Recently OnLive has experienced a huge hike in its membership, particularly due to their recent successful UK launch.  After the relatively disappointing first year in terms of a selection of indie titles, gamers can be somewhat more positive during the next twelve months that we will start to see the green shoots of exciting developments springing from what has the potential to be a revolutionary service for how we absorb the latest offerings from independent developers. In the meantime, the question remains – what’s the hold up?

2 thoughts on “Is OnLive Doing Enough for Indie Gamers?

  1. I can tell you part of the answer . . . likely the biggest culprit even, if I had to guess. And it took me months to figure this out myself. But I’ve been going over almost every interview given in the past nine months with a fine tooth comb, and have begun to piece together a hypothesis based on what was said; and even what was not said.

    OnLive does not have enough employees.

    For the longest time I, and many others, operated under the thought that the game’s developer optimized the OnLive APIs into their game code, and tested it themselves, until the games got cert from OnLive. But in more and more interviews (even the one you quoted from Jeff Vogel), it would appear that OnLive themselves do all out the API optimization.

    But that is not OnLive’s engineers only responsibility. They run and upkeep everything. Every six months, they refresh all of the hardware running the games. They develop and test every new feature coming to the service. They are responsible for new data centers going up in global regions they will be launching. They are responsible for getting OnLive’s enterprise virtual desktop solution up and running for it’s 2012 launch. They have to oversee OnLive’s implementation in embedded devices (HDTVs, blu-ray players, settop boxes) goes correctly. They are constantly improving the core proprietary tech that powers the entire service. And apparently so much more. All this, and they have to optimize every game, patch and DLC that is submitted to the service for distribution.

    From the sound of it, you would think this was a huge operation run by a legion of people – companies that work on this scale tend to hire thousands of employees. Last check a few months back, OnLive only had around 200 people working for them. Not a typo, but only two-hundred or so people responsible for making the whole thing work.

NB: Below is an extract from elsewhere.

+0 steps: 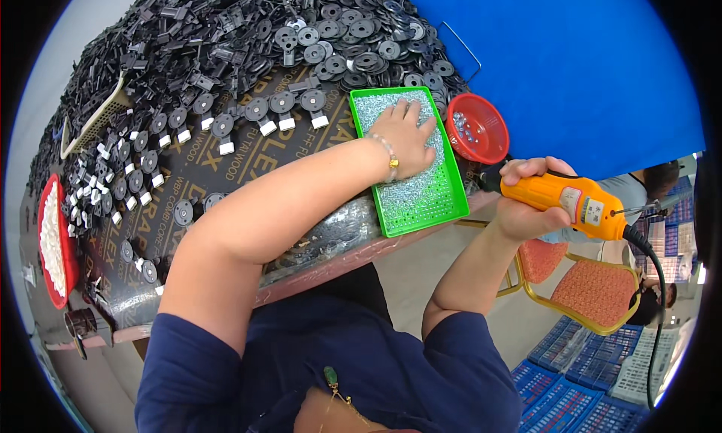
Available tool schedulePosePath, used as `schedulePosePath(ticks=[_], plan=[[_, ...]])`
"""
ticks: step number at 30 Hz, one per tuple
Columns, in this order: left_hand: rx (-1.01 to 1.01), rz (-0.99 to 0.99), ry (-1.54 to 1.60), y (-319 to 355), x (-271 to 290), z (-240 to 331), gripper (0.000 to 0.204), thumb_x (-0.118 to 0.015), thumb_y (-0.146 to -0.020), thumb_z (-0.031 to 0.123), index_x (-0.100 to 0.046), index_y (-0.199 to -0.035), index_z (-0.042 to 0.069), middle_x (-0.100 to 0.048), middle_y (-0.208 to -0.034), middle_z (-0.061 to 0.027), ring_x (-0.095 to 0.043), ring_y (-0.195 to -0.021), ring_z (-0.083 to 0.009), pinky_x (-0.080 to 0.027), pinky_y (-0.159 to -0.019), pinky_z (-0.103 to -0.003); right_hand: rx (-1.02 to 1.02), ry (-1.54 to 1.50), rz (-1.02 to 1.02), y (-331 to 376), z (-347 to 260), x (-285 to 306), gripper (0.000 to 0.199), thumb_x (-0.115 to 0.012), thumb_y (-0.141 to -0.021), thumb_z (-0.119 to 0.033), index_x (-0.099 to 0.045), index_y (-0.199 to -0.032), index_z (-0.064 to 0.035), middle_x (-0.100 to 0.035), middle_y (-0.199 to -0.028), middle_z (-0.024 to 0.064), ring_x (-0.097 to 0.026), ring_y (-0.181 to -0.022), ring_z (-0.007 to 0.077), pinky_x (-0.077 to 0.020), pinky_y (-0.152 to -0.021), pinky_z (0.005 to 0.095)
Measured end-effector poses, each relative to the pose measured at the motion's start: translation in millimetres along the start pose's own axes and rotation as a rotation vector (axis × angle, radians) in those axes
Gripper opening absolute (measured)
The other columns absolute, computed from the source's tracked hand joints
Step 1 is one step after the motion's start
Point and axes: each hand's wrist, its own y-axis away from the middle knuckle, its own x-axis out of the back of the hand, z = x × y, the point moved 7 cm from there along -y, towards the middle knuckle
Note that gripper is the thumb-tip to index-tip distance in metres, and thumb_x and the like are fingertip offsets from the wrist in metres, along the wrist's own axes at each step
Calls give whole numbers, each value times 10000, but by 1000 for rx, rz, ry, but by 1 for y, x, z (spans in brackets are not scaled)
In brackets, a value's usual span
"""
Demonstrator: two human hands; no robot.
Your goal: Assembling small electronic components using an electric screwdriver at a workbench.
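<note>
My left hand [404, 140], a beaded bracelet on its wrist, lies with fingers spread on many tiny silvery pieces, perhaps screws, in a shallow green tray [459, 196]. Holes show in the tray's bare near end. My right hand [523, 216] grips an orange electric screwdriver [553, 196] to the right of the tray; its black cord [653, 283] hangs from the rear end. Between tray and screwdriver stands a red bowl [492, 125] with a few small shiny pieces inside. Left of the tray, round black plastic parts with white tabs [313, 102] lie in rows.
A big heap of black plastic parts [203, 27] covers the back of the table. At the far left are a red basin of white pieces [51, 241] and a tape dispenser [83, 324]. Chairs [594, 290], blue crates [560, 392] and other people are off to the right.
</note>
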Motion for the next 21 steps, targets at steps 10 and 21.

    I think it is more a case where the company is growing much faster than anyone, even the company itself, had anticipated that it would. Based on interviews, I know they are getting deluged with game submissions – especially following E3 2011. Every publisher, large and small, suddenly seemed to take them seriously following E3. Now following the UK launch, they are getting equally deluged with new customers. According to interviews, their customer count is in the millions (plural) now.

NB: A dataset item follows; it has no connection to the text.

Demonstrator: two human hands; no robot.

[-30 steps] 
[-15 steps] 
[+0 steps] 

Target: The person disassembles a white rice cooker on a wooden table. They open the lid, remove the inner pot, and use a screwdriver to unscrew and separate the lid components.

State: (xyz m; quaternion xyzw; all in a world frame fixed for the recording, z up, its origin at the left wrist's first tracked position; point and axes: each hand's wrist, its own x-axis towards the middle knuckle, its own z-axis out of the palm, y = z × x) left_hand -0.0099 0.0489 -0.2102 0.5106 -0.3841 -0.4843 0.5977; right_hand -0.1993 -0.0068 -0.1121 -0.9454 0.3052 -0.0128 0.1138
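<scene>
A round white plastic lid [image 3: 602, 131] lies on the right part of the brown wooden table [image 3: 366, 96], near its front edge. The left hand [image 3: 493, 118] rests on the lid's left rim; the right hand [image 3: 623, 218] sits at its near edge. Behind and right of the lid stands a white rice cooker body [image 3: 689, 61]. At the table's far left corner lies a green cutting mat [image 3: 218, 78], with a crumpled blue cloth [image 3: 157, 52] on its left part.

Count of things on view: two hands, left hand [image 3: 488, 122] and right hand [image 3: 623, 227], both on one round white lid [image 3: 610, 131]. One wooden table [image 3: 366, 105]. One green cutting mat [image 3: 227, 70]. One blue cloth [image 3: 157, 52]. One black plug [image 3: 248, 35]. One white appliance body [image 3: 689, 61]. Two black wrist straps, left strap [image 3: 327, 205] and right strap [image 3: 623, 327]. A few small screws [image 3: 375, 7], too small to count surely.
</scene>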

    If all true, the all in all, that is a helluva lot of work for only a mere 200, or so people. Something is bound to get pushed unto the back burner to compensate. I know a lot of new features that were promised, like the OnLive browser, the iOS and Android player apps, mod support, the universal controller, and a ton of other new features talked about prior to E3 that were slated for release this fall, are all MIA. And I suspect that support for indie games got pushed to the back burner as well. It’s all still coming, I suspect the company just got caught off guard with the speed of their own expansion into the market.

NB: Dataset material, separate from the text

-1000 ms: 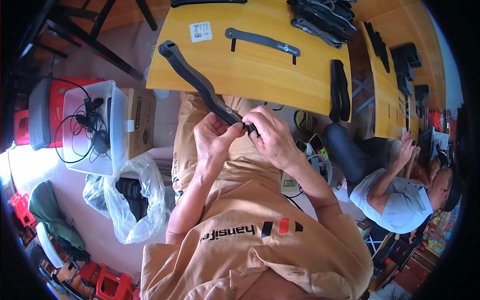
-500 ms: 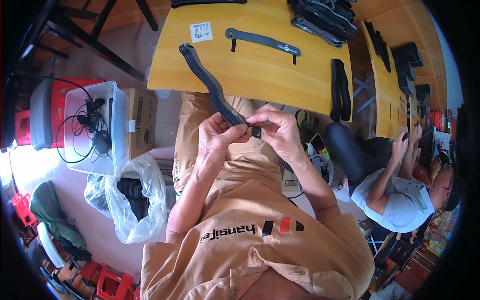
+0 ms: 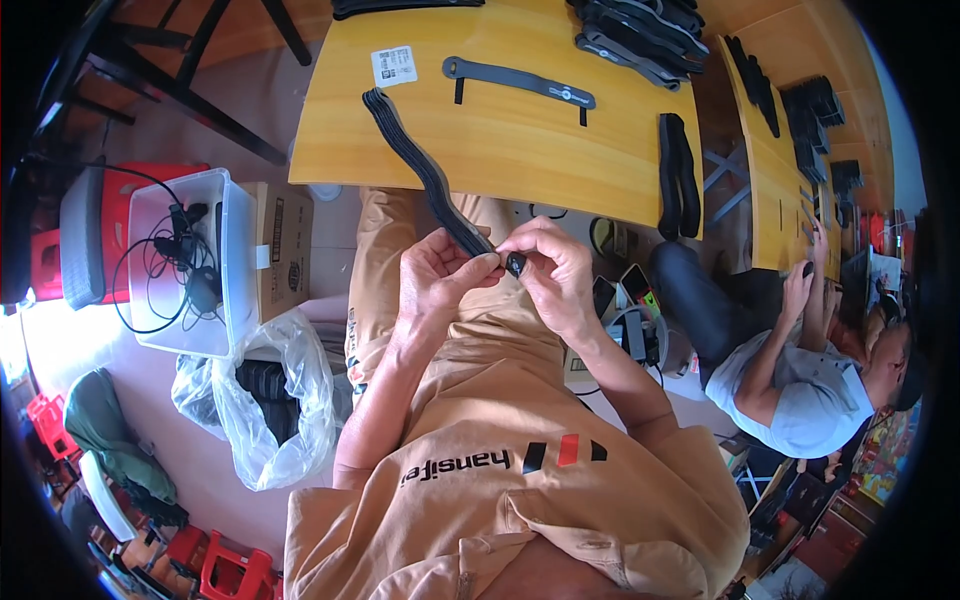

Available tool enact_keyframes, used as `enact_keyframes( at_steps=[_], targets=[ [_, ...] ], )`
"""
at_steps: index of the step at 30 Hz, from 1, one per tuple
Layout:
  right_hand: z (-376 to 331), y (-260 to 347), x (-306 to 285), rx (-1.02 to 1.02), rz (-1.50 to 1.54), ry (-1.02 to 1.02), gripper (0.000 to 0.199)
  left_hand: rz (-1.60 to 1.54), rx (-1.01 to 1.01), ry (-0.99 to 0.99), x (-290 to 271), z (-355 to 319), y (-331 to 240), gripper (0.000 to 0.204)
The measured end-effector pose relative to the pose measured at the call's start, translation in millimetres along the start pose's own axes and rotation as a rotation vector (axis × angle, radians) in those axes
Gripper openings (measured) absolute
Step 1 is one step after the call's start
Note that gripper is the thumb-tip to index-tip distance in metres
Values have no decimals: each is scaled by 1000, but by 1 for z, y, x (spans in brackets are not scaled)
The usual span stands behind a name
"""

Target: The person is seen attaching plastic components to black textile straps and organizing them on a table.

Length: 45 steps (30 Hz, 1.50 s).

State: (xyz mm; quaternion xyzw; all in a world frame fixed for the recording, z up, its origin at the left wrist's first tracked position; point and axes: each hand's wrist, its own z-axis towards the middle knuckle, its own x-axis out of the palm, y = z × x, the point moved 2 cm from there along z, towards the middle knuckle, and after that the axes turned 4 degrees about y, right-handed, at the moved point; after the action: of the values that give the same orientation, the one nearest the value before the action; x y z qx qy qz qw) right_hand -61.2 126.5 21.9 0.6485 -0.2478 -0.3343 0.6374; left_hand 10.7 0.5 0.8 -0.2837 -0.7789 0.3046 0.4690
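Observation:
A bundle of dark grey and black straps (image 3: 425, 170) runs from the table's near part down to my lap. My left hand (image 3: 435, 280) is closed round its lower end, thumb on top. My right hand (image 3: 556, 275) pinches a small black piece (image 3: 515, 264) right beside that end. Whether this piece is joined to the bundle is hidden by the fingers. Beyond the bundle a single grey strap (image 3: 525, 83) lies flat on the yellow table (image 3: 340, 140), and two short black strips stick out below it.
A white label (image 3: 394, 66) and a pile of straps (image 3: 640, 40) lie on the table. Two black straps (image 3: 679, 175) hang over its right edge. To the left stand a clear bin (image 3: 190, 260) with cables and a plastic bag (image 3: 285, 440). A co-worker (image 3: 790, 390) sits at right.
The small black piece has turned a little in my right fingers. My left hand keeps its hold on the bundle. The co-worker's hands have moved slightly.

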Motion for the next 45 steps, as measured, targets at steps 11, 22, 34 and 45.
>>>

    There is good news, however. I heard recently, that the company has been hiring like crazy. If so, I suspect that half of what they were planning to do in terms of new features, indie support, and even further launches into more regions, just got pushed back for about six months, while the company plays catch up.

  2. Invader Phlem, Wow 200 people is such a small amount, especially with their humungous recent advertising campaign I’m sure you’ve seen!

    I can only talk for the UK, but here they are in a partnership with British Telecom, who employee, I imagine, around 100,000 people, who will do the engineering, network nitty-gritty, leaving the Onlive Staff (I wonder if they have a European base now) to work on improving the quality of games provided by the service.

    Very interesting comment, though!